**INSTRUCTIONS FOR THE TASK**
From the first line to the last, set down the material exactly and drop every picture.

**DATA SHOWN**

■ ■ ■

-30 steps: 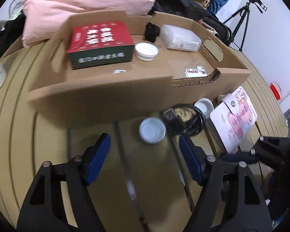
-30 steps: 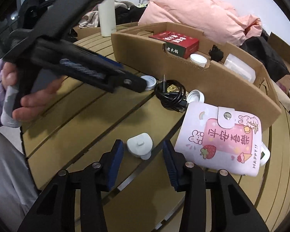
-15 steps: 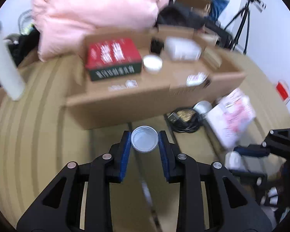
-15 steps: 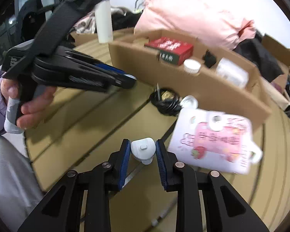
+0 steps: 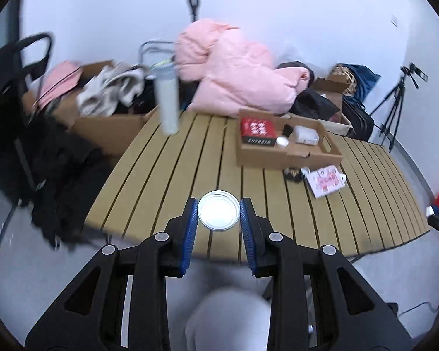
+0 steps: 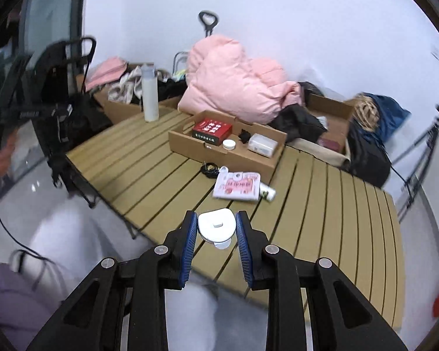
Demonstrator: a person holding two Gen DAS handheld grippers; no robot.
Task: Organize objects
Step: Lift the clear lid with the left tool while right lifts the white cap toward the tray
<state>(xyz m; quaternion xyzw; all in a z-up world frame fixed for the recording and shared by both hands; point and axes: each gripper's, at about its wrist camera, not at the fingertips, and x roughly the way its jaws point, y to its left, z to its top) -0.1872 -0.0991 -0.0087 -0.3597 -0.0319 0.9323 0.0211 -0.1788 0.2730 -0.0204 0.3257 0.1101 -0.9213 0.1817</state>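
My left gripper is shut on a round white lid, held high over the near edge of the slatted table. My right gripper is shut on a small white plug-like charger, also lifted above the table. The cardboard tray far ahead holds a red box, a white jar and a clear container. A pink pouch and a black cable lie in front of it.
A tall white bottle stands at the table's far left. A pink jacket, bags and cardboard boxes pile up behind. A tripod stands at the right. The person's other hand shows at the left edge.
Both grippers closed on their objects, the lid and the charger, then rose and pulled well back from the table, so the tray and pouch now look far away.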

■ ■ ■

**WRITTEN RESPONSE**
-30 steps: 
-30 steps: 
-15 steps: 
-15 steps: 
+0 steps: 
+0 steps: 
Demonstrator: a person holding two Gen DAS handheld grippers; no robot.
Task: Organize objects
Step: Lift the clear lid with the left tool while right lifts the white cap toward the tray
<state>(xyz m; quaternion xyzw; all in a z-up world frame fixed for the recording and shared by both hands; point and axes: each gripper's, at about its wrist camera, not at the fingertips, and x roughly the way its jaws point, y to its left, z to its top) -0.1872 -0.0991 -0.0087 -0.3597 -0.0319 0.9323 0.0211 -0.1788 0.2730 -0.0204 0.3257 0.1101 -0.9213 0.1817</state>
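My left gripper is shut on a round white lid, held high over the near edge of the slatted table. My right gripper is shut on a small white plug-like charger, also lifted above the table. The cardboard tray far ahead holds a red box, a white jar and a clear container. A pink pouch and a black cable lie in front of it.
A tall white bottle stands at the table's far left. A pink jacket, bags and cardboard boxes pile up behind. A tripod stands at the right. The person's other hand shows at the left edge.
Both grippers closed on their objects, the lid and the charger, then rose and pulled well back from the table, so the tray and pouch now look far away.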

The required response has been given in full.